Krentel credits her colleague Dr. Mwele Malecela, who passed away in February, for helping to break gender biases. As the World Health Organization’s (WHO) Director of NTDs, Malecela inspired many women, researchers and health workers alike, and led the development of the WHO’s 2030 NTD Roadmap in which “she championed gender equity at the highest levels and supported the development of an equity working group that included gender as a focus issue,” said Krentel.
Dr. Saima Mehjabeen is another researcher who refuses to let gender biases be a barrier to her work to advance public health.
“Till now, female representation in global health leadership was very insignificant,” said Mehjabeen, Senior Research Associate at BRAC University in Bangladesh. “The health sector as well as the immunization field is predominantly led by males. Women’s engagement at the top levels of health leadership must be enhanced to move toward gender-responsive immunization delivery and address existing gender inequities.”
Mehjabeen leads an implementation research project in Bangladesh supported by the HCE Coalition which looks at the effectiveness of integrating immunization campaigns in Bangladesh. This includes understanding gender barriers to accessing immunizations. Bangladesh seeks to use more gender-responsive and gender-transformative approaches to immunization campaigns.
Mehjabeen explained the difference between the two terms.
“‘Gender-responsive’ programs might be ‘gender-specific’ in the sense that they target a specific set of women or men but do not pose a problem to them,” said Mehjabeen. “In Bangladesh, sending female vaccinators or health assistants to households in conservative areas where women’s interaction with men is limited is an example.
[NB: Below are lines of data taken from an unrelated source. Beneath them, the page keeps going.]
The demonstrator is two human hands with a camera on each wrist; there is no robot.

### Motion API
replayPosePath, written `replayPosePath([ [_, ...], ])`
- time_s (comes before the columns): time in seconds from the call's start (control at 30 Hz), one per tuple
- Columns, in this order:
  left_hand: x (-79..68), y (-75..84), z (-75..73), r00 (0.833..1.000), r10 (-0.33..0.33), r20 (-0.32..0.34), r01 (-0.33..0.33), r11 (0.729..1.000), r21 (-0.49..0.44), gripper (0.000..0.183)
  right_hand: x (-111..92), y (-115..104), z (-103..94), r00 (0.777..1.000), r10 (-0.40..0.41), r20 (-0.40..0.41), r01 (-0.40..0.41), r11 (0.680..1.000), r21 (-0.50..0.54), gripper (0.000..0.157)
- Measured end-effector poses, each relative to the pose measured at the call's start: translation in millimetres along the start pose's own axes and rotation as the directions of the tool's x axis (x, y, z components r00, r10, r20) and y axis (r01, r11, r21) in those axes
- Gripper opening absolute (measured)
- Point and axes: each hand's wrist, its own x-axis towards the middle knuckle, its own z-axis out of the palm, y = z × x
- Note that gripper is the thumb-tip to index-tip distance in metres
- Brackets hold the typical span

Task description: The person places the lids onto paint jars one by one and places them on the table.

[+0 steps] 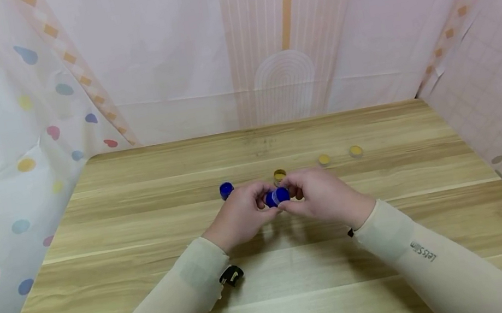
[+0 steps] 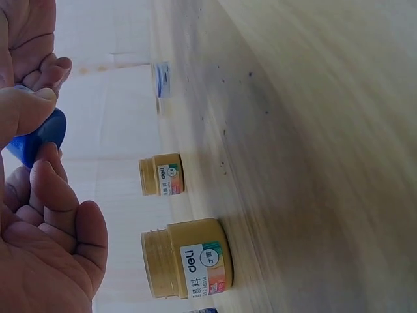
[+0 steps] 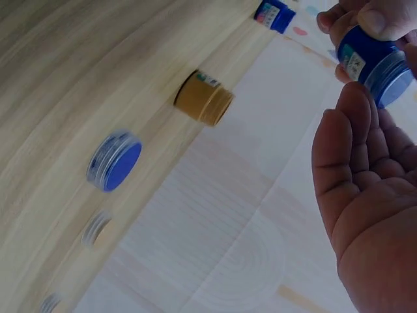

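Observation:
A small blue paint jar (image 1: 278, 197) is held up between both hands over the middle of the table, tilted onto its side. My left hand (image 1: 242, 210) grips its body, the thumb lying across it in the left wrist view. At the other end, my right hand (image 1: 321, 194) has thumb and fingers on the ridged clear lid (image 3: 389, 79). Beyond the hands, a second blue jar (image 1: 226, 190) stands on the left. Two ochre paint jars without lids, one nearer (image 2: 195, 259) and one farther (image 2: 163, 175), show in the left wrist view.
On the wooden table (image 1: 276, 307), a blue lid (image 3: 115, 163) lies beyond my right hand. Farther right are two ochre-lined lids, one nearer (image 1: 324, 159) and another (image 1: 356, 151). Patterned cloth (image 1: 164, 54) hangs behind the table and along both sides.

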Motion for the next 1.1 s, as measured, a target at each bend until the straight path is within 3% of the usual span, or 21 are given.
replayPosePath([
  [0.2,-0.5,-0.4,-0.3,1.0,0.001,-0.003,-0.001,1.0,0.017,0.023,-0.7,0.3,0.5,0.999,-0.052,-0.015,0.052,0.998,-0.03,0.045],
  [0.53,-1.3,0.0,-1.7,1.0,0.003,-0.013,-0.002,0.999,0.05,0.025,-0.4,-0.1,-0.5,0.992,-0.124,-0.005,0.123,0.991,-0.048,0.046],
  [0.73,-1.4,0.2,-1.7,1.0,0.003,-0.012,-0.003,0.999,0.051,0.027,-0.4,-2.5,-0.8,0.993,-0.114,-0.003,0.114,0.991,-0.067,0.047],
  [0.97,-0.6,0.6,-0.7,1.0,0.015,0.0,-0.015,1.0,0.025,0.026,-1.0,-4.3,-0.6,1.0,-0.013,0.021,0.012,1.0,0.013,0.027],
  [1.1,-0.9,0.7,-1.0,1.0,0.01,0.001,-0.01,1.0,0.027,0.027,-1.3,-5.0,-1.6,1.0,-0.015,0.026,0.015,1.0,0.0,0.034],
])
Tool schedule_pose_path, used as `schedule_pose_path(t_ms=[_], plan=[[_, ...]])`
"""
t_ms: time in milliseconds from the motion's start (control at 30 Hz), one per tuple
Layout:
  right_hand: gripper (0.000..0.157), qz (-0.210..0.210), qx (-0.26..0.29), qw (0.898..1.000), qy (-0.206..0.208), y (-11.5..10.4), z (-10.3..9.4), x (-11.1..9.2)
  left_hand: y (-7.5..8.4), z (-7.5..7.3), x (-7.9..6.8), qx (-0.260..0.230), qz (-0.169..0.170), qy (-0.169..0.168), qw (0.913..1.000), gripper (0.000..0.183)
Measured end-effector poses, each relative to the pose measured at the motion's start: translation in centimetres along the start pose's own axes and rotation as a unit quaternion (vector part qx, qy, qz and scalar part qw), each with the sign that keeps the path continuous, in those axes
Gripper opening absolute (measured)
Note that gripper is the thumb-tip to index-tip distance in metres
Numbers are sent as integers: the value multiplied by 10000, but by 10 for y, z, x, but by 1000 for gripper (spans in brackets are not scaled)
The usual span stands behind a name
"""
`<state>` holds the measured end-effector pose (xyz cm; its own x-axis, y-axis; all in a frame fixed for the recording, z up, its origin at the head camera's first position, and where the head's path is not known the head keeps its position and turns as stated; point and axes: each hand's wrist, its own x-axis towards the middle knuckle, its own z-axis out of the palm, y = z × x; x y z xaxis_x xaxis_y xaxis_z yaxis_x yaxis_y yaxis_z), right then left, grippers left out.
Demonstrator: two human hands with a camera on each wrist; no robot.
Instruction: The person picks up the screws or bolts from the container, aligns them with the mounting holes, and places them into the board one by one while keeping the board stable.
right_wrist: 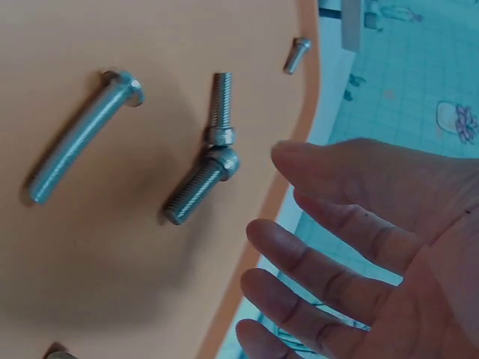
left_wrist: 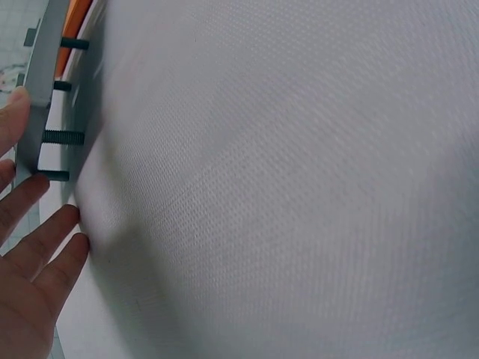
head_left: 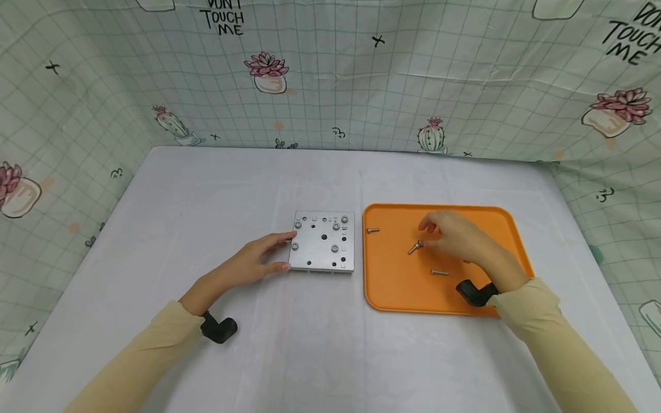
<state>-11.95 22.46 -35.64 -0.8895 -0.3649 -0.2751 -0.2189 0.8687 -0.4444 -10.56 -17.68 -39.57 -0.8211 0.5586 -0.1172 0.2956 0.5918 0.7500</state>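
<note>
A square metal plate (head_left: 315,252) carries several socket-head screws (head_left: 334,248) in some of its holes. Their threaded ends (left_wrist: 63,137) stick out below it in the left wrist view. My left hand (head_left: 255,259) rests at the plate's left side, fingers extended, with thumb and fingertips at its edge. Over the orange tray, my right hand (head_left: 454,235) hovers with fingers loosely bent. The right wrist view shows nothing between thumb and fingers. Just beyond those fingertips, two socket-head screws (right_wrist: 196,187) (right_wrist: 222,108) lie with their heads together.
The orange tray (head_left: 403,301) lies right of the plate on a white-covered table (head_left: 310,355). In it are also a longer screw (right_wrist: 78,142) and a small screw (head_left: 373,230) near the left rim. A patterned curtain (head_left: 330,80) surrounds the back and sides.
</note>
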Motion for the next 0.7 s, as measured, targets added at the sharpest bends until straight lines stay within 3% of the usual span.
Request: schedule_pose_path(t_ms=[700], plan=[[6, -255, -523, 9970, -515, 14, 11, 20, -2, 1, 0, 5, -2, 19, 10000, 66]])
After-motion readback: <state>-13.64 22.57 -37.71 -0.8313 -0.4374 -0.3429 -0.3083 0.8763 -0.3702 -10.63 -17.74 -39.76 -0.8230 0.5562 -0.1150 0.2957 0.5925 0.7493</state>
This strategy also works well in Rohingya Camps where Forcibly Displaced Myanmar Nationals have taken shelter.”
Gender-transformative approaches are more effective in addressing issues where there is gender inequality and discrimination.
“Instead of recognizing mothers as the only caregiver of the child, encouraging and engaging fathers to take an equal and active role in child care and immunization can be a great example,” said Mehjabeen. “This approach can be taken through strong communication materials during immunization campaigns.”
Fueled by a passion for being inquisitive and learning every day, Mehjabeen likened designing, planning and conducting research studies to “nurturing my child.” Adding a gender lens to her work is helping to change the research landscape.
“Involvement of women at the highest levels of decision-making and planning, and building women’s competence is needed to effectively carry out these positions,” said Mehjabeen. “This will support the achievement of larger gender equality and women’s empowerment goals in order to improve the health systems of a country.”
Researchers like Krentel and Mehjabeen are just two examples of the many female researchers working alongside The Task Force. We are eager to continue to support such researchers and increase gender representation in research and science, especially at the leadership level.